Brief: Set down, please, exactly the lines below that run from the line with "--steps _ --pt" to the line with "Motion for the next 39", both lines included.
Available data: Begin
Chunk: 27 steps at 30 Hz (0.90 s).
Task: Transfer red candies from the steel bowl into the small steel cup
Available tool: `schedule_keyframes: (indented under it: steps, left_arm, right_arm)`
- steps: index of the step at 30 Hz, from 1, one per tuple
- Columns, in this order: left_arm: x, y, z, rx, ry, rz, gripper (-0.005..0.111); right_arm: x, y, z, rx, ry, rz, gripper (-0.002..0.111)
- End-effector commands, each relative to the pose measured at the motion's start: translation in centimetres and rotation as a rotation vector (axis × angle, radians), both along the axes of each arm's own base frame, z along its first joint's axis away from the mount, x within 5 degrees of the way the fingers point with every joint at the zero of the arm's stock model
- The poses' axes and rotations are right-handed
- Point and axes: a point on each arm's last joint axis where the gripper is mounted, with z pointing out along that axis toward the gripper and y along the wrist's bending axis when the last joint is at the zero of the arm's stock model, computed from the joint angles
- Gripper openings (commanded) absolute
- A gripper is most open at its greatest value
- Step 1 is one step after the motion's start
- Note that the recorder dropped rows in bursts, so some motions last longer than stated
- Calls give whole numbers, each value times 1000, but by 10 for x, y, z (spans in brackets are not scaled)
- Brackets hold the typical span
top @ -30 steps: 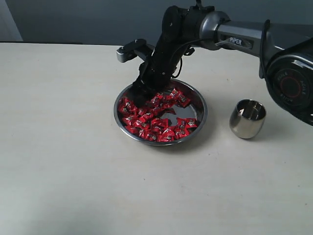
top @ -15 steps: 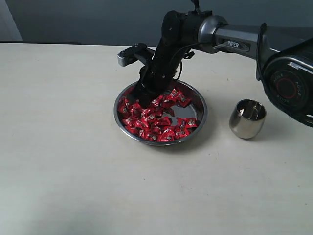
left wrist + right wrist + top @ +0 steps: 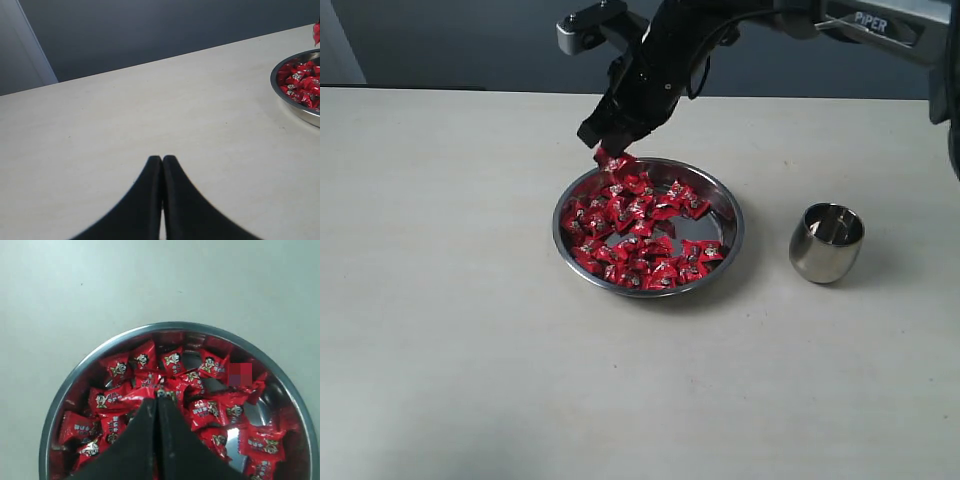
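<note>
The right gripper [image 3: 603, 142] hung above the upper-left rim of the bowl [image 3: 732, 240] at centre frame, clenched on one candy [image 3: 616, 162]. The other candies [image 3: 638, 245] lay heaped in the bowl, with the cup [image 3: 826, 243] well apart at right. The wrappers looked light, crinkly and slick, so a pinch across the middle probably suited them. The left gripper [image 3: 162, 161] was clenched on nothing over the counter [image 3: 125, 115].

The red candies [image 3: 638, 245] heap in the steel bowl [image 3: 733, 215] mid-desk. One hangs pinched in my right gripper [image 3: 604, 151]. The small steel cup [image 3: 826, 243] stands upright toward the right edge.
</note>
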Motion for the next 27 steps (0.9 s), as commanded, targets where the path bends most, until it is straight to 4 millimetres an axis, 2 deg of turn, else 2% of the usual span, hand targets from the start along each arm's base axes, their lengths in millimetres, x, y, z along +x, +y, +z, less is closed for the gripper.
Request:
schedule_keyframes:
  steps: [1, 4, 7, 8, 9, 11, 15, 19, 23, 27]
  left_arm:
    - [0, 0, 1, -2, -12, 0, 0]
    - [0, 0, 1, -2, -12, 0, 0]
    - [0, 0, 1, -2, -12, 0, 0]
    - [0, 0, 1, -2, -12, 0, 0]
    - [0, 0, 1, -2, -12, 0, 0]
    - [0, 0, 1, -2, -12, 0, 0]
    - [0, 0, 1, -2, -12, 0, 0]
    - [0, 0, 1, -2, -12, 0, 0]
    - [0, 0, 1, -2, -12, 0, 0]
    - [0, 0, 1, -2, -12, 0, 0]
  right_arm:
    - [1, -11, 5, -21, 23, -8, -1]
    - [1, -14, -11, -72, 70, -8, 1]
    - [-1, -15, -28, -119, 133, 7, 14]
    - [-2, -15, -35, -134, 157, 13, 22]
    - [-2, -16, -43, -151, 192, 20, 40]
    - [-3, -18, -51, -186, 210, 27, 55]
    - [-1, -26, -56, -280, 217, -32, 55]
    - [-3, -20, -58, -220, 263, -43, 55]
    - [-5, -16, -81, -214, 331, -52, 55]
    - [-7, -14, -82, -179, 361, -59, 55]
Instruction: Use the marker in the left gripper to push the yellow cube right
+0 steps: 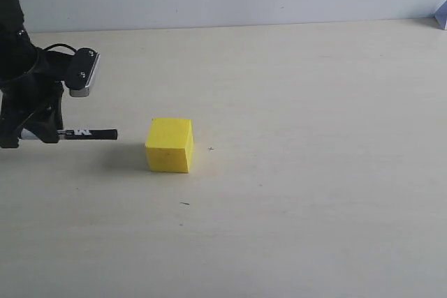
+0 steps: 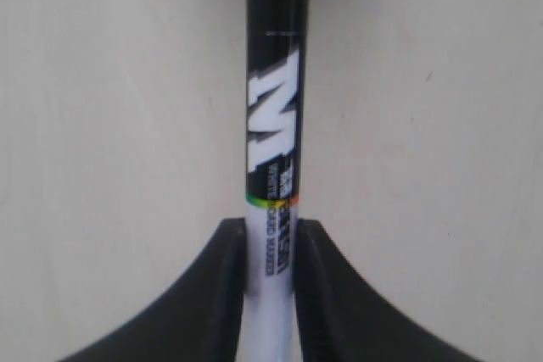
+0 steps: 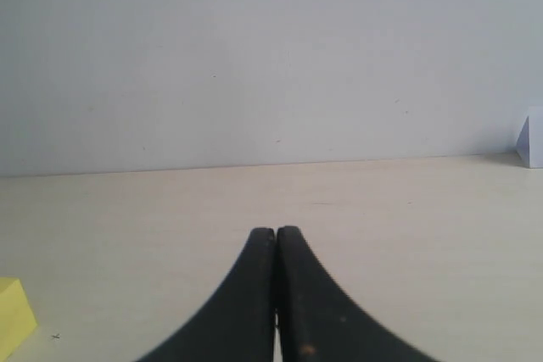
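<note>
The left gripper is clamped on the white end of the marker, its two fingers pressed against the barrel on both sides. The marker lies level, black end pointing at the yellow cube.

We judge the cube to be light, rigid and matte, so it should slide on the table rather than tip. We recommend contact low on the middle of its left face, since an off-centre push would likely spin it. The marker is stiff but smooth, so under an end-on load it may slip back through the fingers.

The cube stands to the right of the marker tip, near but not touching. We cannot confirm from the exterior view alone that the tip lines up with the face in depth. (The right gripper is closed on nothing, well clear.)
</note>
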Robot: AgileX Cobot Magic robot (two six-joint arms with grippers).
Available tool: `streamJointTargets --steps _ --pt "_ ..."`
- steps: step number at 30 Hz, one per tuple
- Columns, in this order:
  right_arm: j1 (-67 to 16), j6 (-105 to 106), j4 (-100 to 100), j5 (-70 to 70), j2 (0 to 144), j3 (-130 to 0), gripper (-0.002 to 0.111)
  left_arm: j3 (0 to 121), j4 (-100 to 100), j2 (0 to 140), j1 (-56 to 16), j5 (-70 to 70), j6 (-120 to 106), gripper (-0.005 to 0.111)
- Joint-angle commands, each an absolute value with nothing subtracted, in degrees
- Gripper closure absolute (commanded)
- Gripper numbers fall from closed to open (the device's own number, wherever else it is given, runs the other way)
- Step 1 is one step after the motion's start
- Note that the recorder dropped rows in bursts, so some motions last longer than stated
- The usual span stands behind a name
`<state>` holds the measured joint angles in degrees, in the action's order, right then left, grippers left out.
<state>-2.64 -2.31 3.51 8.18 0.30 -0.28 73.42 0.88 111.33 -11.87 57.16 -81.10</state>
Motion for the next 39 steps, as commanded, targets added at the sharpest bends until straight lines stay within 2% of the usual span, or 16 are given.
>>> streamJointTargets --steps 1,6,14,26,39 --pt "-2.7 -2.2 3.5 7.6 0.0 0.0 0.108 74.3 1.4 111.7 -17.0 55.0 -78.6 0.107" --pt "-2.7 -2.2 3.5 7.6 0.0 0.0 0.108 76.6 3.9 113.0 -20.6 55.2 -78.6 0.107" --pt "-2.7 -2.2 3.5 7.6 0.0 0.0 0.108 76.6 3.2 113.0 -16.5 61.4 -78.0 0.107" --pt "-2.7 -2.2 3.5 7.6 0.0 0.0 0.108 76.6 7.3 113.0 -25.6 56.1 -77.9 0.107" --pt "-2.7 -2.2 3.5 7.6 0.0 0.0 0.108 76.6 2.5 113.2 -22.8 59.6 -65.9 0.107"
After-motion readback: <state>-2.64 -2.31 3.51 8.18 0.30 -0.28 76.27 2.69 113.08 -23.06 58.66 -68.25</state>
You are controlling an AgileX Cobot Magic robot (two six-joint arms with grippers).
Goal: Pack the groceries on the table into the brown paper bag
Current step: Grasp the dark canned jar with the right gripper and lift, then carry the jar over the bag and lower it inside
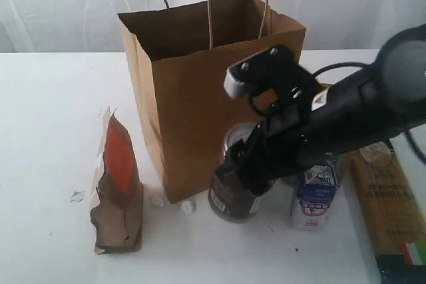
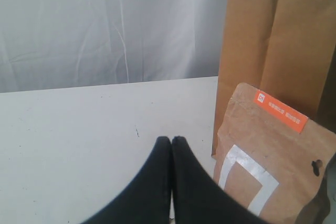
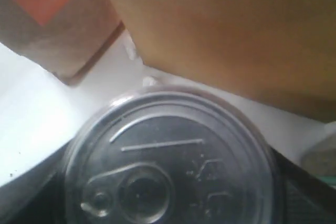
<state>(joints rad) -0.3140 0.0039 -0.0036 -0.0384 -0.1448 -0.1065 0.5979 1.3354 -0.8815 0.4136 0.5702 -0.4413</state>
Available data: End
Answer below:
Available tool: `streamJointTargets --steps _ --pt "_ ..."`
- steps: step number at 30 Hz, one per tuple
- Columns, in this order:
  right_arm: j1 (-67 to 16), j6 (-105 to 106), j4 (-100 to 100), j5 (-70 to 70), j2 (0 to 144), j3 (-130 to 0), gripper (-0.002 to 0.111)
  left_arm: j3 (0 to 121), j4 (-100 to 100), j2 (0 to 140), j1 (-56 to 16), j5 (-70 to 70), j6 (-120 to 106), gripper (-0.005 to 0.111)
- Joint-angle commands, each an absolute value with nothing subtracted, in degrees
- Gripper closure absolute (commanded)
- Gripper numbers fall from closed to open (the device's own number, wherever else it is given, runs the other way)
- Step 1 is one step after the motion's start
- Note that the recorder dropped rows in bursts, so some motions last longer than stated
- The usual span stands behind a name
`<state>` holds the measured joint angles in degrees, in the action's order, right then left, grippers left out.
<state>-2.64 -2.31 3.51 8.18 0.30 -0.28 73.42 0.88 111.33 -11.87 57.16 -81.10</state>
Motion for the next 39 steps, as commanded, targets added at the sharpest bends until straight lines stay within 2% of the usual span, or 16 are given.

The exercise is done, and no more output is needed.